Кэмпболисты пнули вспученный свиной пузырь мне под ноги, они свистели и подшучивали надо мной. Я попробовал отправить мешок обратно, но он запутался в полах моей рясы, и вызволять его пришлось мальчонке Сэлу Праю, шустрому и проворному. Чересчур шустрому, возможно, поскольку он даже не спросил у меня разрешения.
Затем, делая вид, что не замечаю благочинного, делавшего вид, что он не заметил меня, я направился к Старому кресту, где не было ни души, кроме мельника Пирса Кэмпа, ковылявшего по тропе, что вела от дома Ньюмана, в башмаках, набитых камнями. Я не часто радуюсь, глядя, как мои оукэмцы исполняют епитимью, ведь камни в их башмаках появляются по моему указанию и мучаются они по моей воле. Милосердие – странная штука, кажется мне порой, если оно способно принимать столь немилосердные обличья. Однако Кэмп весело поздоровался со мной и сказал, что он только что отнес хлеб благочинному.
И вот оно, майское дерево с рубахой Ньюмана, привязанной за рукав к верхушке. На сильном ветру рубаха высохла и теперь болталась неряшливо, то распахиваясь, то сворачиваясь, словно внутри нее кто-то бился в конвульсиях. Если оукэмцы и видели это, мне они ничего не сказали. По-моему, превращать рваную рубаху Ньюмана в нечто вроде флага было излишней жестокостью. Я о том, как вздымался рукав, словно указывая на запад – на все греховное, злое, богопротивное. Будто говорил нам: Ньюман отправился в эту сторону.
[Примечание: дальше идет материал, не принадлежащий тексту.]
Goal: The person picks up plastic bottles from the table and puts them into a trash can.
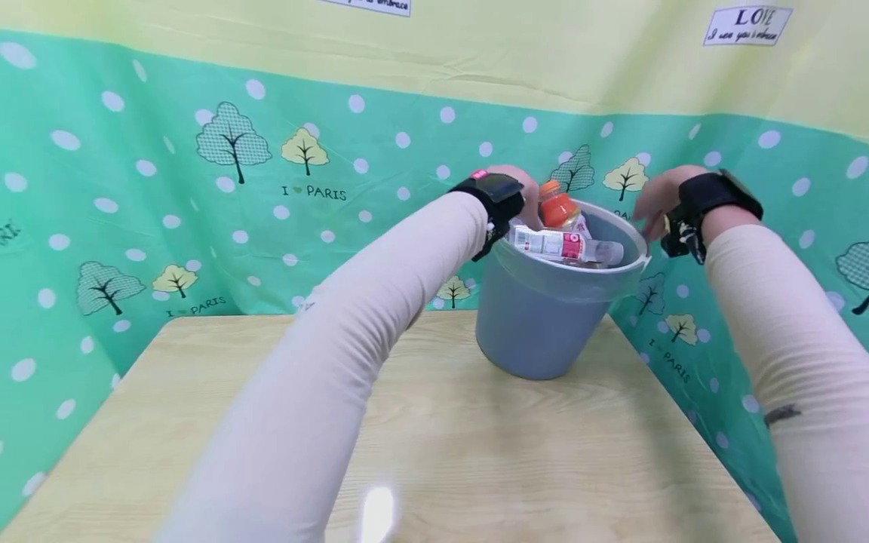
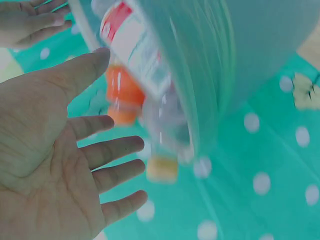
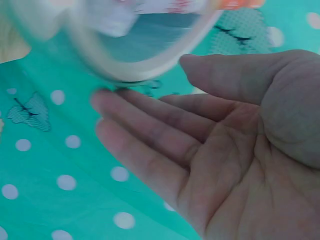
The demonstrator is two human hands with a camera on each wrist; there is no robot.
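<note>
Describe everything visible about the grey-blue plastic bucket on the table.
The grey-blue plastic bucket tapers toward its base and carries a paler, translucent rim band. It stands on the light wooden table near the far right corner, apparently tipped slightly. Plastic bottles fill it: one with an orange cap, one lying with a white-and-red label. Both open hands flank its rim; contact is unclear.

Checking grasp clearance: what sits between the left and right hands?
In the head view, the grey bucket sits between the left hand and right hand; its rim shows bottles, including an orange-capped bottle.

Wood table (image 1: 475, 452), tree-print cloth (image 1: 170, 188), prob. plastic.
</note>
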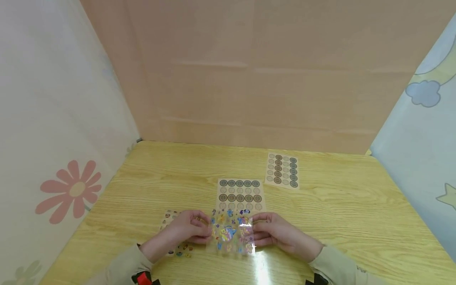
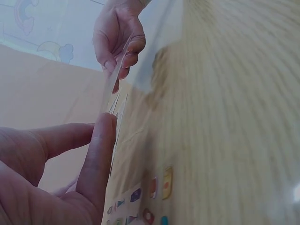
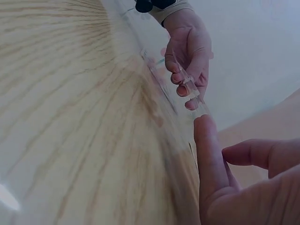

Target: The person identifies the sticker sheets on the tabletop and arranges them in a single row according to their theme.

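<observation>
A clear sticker sheet (image 1: 228,233) with small colourful cartoon figures is held up over the table between both hands. My left hand (image 1: 191,227) pinches its left edge between thumb and fingers. At the right edge, my right hand (image 1: 274,233) pinches it the same way. Seen from the left wrist, the sheet (image 2: 112,86) is almost edge-on, with the right hand (image 2: 119,40) at its far end. Below the left hand lies another clear sticker sheet (image 1: 183,250) with small colourful pictures, partly covered by that hand and wrist.
Just beyond the held sheet lies a beige sheet of round stickers (image 1: 240,194), its near edge overlapped in the head view. A second beige sheet of round stickers (image 1: 282,171) lies farther back to the right. A brown panel (image 1: 249,79) rises behind the wooden table (image 1: 338,198).
</observation>
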The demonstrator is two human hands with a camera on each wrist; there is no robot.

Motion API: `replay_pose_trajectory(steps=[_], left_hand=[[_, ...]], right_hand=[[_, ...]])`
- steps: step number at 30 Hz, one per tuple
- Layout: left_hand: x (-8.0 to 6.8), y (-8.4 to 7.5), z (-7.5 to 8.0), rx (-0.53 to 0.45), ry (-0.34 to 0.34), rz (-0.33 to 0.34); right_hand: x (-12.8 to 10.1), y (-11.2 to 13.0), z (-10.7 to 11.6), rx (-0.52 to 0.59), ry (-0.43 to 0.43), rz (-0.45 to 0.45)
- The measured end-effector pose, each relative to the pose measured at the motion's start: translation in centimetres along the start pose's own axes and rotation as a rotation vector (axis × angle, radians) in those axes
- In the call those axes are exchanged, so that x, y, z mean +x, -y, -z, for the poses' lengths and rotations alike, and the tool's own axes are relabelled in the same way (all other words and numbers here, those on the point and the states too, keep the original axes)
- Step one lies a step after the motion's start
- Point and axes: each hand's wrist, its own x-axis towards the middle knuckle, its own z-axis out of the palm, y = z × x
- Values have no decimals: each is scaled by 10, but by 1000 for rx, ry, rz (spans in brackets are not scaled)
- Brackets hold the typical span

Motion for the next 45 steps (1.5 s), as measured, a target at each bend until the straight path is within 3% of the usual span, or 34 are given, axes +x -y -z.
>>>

Но как же камыш – разве он не был знамением? А звуки лютни? Разве Ньюман уже не на небесах? Отчаянная молитва, наспех составленная: “Господи, сделай так, чтобы ветер подул с запада. Знаю, не мне просить. Но я прошу. Пусть рукав развернется к востоку, ко всему, что есть добро, счастье, праведность. Пусть ветер наполнит рукав и (как сердце, исполненное любви, как цветок, что тянется к свету) направит, Господи, к Тебе”.
* * *
Теплый летний день, четыре года минуло с тех пор. Мы с Ньюманом гуляли вдоль реки, когда на противоположном берегу возникли мужчина и две женщины; они шли пешком, толкая скрипучую, заваливающуюся набок тележку. Люди с края света, так мы назвали этих путешественников, – и тут мужчина крикнул нам:
– Что это за место?
– Оукэм, – прокричал Ньюман в ответ. И полюбопытствовал: – Куда путь держите?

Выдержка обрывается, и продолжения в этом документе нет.